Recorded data
┄┄┄┄┄┄┄┄┄┄
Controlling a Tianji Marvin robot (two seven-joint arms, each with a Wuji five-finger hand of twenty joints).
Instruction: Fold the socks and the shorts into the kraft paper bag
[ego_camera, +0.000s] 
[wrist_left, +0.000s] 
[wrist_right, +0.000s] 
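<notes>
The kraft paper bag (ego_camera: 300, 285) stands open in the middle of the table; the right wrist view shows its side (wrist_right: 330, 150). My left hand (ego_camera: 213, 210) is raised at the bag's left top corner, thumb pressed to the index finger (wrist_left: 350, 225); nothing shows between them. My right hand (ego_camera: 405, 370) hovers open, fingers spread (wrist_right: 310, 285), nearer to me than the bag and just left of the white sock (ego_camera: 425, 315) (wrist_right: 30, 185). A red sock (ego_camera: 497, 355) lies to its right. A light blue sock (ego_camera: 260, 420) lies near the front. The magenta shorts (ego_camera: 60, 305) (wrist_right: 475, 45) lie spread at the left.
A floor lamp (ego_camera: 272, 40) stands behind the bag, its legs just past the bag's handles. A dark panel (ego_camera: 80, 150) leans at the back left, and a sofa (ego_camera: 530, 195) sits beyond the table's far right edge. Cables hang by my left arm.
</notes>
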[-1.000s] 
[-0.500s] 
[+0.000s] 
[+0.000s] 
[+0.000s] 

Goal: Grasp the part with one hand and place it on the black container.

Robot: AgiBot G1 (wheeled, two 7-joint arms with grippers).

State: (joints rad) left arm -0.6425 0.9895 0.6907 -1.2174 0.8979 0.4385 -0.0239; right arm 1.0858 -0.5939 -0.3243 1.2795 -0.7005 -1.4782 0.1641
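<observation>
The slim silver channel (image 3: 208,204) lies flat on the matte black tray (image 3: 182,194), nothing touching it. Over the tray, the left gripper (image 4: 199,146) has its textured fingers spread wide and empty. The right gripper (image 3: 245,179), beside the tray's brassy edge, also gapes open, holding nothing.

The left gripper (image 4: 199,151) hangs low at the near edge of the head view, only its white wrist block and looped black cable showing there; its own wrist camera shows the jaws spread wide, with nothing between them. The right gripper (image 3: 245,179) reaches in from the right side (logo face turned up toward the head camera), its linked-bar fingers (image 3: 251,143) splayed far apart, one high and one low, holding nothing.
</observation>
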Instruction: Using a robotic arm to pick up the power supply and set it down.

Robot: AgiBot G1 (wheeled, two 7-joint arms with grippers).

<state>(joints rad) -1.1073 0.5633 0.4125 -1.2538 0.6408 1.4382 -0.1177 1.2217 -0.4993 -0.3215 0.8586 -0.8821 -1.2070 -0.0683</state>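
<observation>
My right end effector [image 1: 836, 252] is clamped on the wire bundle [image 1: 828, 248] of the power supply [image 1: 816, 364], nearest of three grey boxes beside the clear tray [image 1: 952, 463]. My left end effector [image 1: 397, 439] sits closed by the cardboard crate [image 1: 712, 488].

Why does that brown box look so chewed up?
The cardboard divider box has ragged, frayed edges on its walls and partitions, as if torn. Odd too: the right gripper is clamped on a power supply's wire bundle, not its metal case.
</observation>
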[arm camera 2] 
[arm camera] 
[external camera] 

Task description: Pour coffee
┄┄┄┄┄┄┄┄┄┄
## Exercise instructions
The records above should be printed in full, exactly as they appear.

## Answer
Controlling a Tianji Marvin robot (two seven-joint arms, each with a Wuji five-finger hand of twenty joints).
Instruction: Fold the socks and the shorts into the kraft paper bag
[ego_camera, +0.000s] 
[wrist_left, +0.000s] 
[wrist_right, +0.000s] 
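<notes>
The kraft paper bag (ego_camera: 300, 285) stands open in the middle of the table; the right wrist view shows its side (wrist_right: 330, 150). My left hand (ego_camera: 213, 210) is raised at the bag's left top corner, thumb pressed to the index finger (wrist_left: 350, 225); nothing shows between them. My right hand (ego_camera: 405, 370) hovers open, fingers spread (wrist_right: 310, 285), nearer to me than the bag and just left of the white sock (ego_camera: 425, 315) (wrist_right: 30, 185). A red sock (ego_camera: 497, 355) lies to its right. A light blue sock (ego_camera: 260, 420) lies near the front. The magenta shorts (ego_camera: 60, 305) (wrist_right: 475, 45) lie spread at the left.
A floor lamp (ego_camera: 272, 40) stands behind the bag, its legs just past the bag's handles. A dark panel (ego_camera: 80, 150) leans at the back left, and a sofa (ego_camera: 530, 195) sits beyond the table's far right edge. Cables hang by my left arm.
</notes>
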[-1.000s] 
[-0.500s] 
[+0.000s] 
[+0.000s] 
[+0.000s] 

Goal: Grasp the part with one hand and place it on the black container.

Robot: AgiBot G1 (wheeled, two 7-joint arms with grippers).

State: (joints rad) left arm -0.6425 0.9895 0.6907 -1.2174 0.8979 0.4385 -0.0239; right arm 1.0858 -0.5939 -0.3243 1.2795 -0.7005 -1.4782 0.1641
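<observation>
The slim silver channel (image 3: 208,204) lies flat on the matte black tray (image 3: 182,194), nothing touching it. Over the tray, the left gripper (image 4: 199,146) has its textured fingers spread wide and empty. The right gripper (image 3: 245,179), beside the tray's brassy edge, also gapes open, holding nothing.

The left gripper (image 4: 199,151) hangs low at the near edge of the head view, only its white wrist block and looped black cable showing there; its own wrist camera shows the jaws spread wide, with nothing between them. The right gripper (image 3: 245,179) reaches in from the right side (logo face turned up toward the head camera), its linked-bar fingers (image 3: 251,143) splayed far apart, one high and one low, holding nothing.
</observation>
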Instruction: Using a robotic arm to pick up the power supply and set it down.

Robot: AgiBot G1 (wheeled, two 7-joint arms with grippers).

<state>(joints rad) -1.1073 0.5633 0.4125 -1.2538 0.6408 1.4382 -0.1177 1.2217 -0.4993 -0.3215 0.8586 -0.8821 -1.2070 -0.0683</state>
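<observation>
My right end effector [image 1: 836, 252] is clamped on the wire bundle [image 1: 828, 248] of the power supply [image 1: 816, 364], nearest of three grey boxes beside the clear tray [image 1: 952, 463]. My left end effector [image 1: 397, 439] sits closed by the cardboard crate [image 1: 712, 488].

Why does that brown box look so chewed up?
The cardboard divider box has ragged, frayed edges on its walls and partitions, as if torn. Odd too: the right gripper is clamped on a power supply's wire bundle, not its metal case.
</observation>
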[arm camera 2] 
[arm camera] 
[external camera] 

Task description: Pour coffee

Nothing remains to be added to the response.